Os espanhóis chegaram a acalentar projectos, nascidos da euforia da conquista do Novo Mundo, de conquista militar da China, rapidamente afastados logo que o seu conhecimento da realidade chinesa ultrapassou a simples dimensão costeira de Cantão e do Fujian. Os portugueses, sempre práticos, haviam já percebido o enorme potencial chinês, rapidamente aprenderam com os seus próprios erros e conseguiram, informalmente como é seu apanágio, edificar aquele prodígio histórico chamado Macau, um verdadeiro monumento ao pragmatismo e à convergência de interesses múltiplos ao arrepio de burocracias e legislações.

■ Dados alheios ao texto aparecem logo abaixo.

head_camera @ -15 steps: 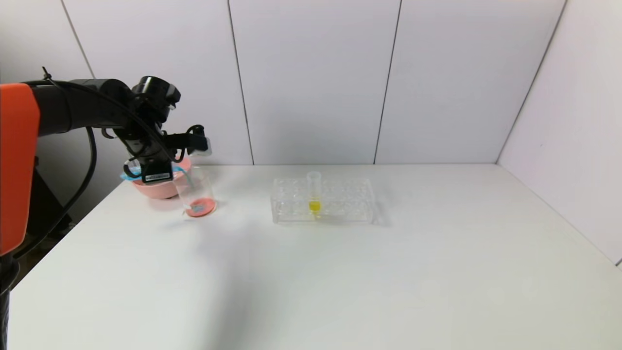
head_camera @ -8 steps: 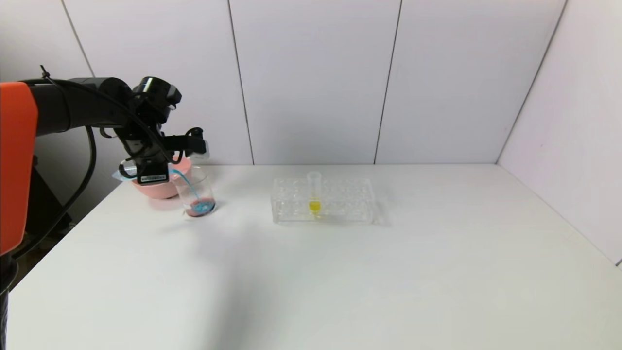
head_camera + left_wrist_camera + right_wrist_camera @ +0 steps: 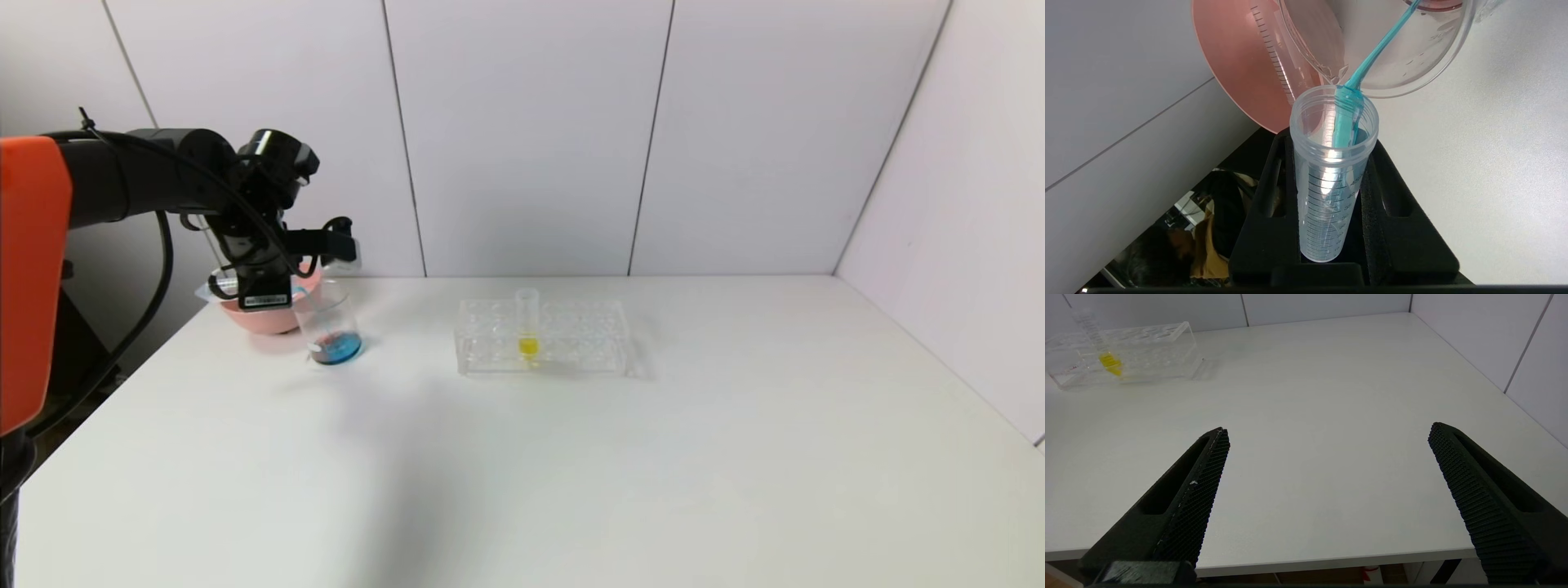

Na viragem para o século XVII, a primeira economia-mundo estava em marcha. Fomos ensinados a pensar no "pacto colonial", no fluxo de escravos africanos para a América, nas plantações de açúcar, na "economia triangular" atlântica e na hegemonia europeia em ascenção, prelúdios do domínio britânico e francês sobre o mundo. Na verdade, este só surgiu numa época bem mais tardia. Nos séculos XVI-XVII, era tudo menos claro que o "modelo europeu" levaria a melhor sobre outras potências. Nomeadamente a China. Recentemente, alguns autores têm lançado novas perspectivas sobre estas questões. Num importante estudo datado de 2000, Kenneth Pomeranz ("The Great Divergence") explica como a "divergência" entre a Ásia e a Europa, com o "arranque" desta, algures na 2ª metade do século XVIII, ficou essencialmente a dever-se a um crescimento económico originado por uma localização mais vantajosa de uma fonte energética (o carvão) em conjugação com o comércio atlântico. Outros autores (como Arturo Giráldez e Dennis O. Flynn) afirmam que, até essa época, era a China que dominava a economia mundial, essencialmente através da absorção maciça de prata japonesa e, sobretudo, americana, que lá chegava por via de Manila. Já Vitorino Magalhães Godinho chamara à China uma "bomba aspirante" de prata. E que efeitos teve isto? Um imediato: à medida que a prata do Potosí inundava o mercado chinês, o seu preço ia descendo, até atingir um limite abaixo do qual se tornava pouco ou nada atractivo para quem abastecia; e quem abastecia? Filipe IV; as quebras nas receitas da prata, algures nos meados do século XVII, deixaram os Habsburgos espanhóis a braços com uma crise financeira sem precedentes, que impossibilitou o financiamento do enorme esforço de guerra em toda a Europa e que, em última análise, levou ao colapso do império, a Westphalia / Munster, à emergência das potências norte-europeias e ao surgimento de todo um novo equilíbrio europeu e, por consequência, mundial. Voilá. Foi a China e a sua "saturação" de prata, segundo alguns. Outros, como Andre Frank (em "ReOrient"), seguem outras vias mas concluem o mesmo: o mundo até ao século XIX era essencialmente, e do ponto de vista económico, sinocêntrico. O de hoje não o é, mas veremos se e quando o voltará a ser.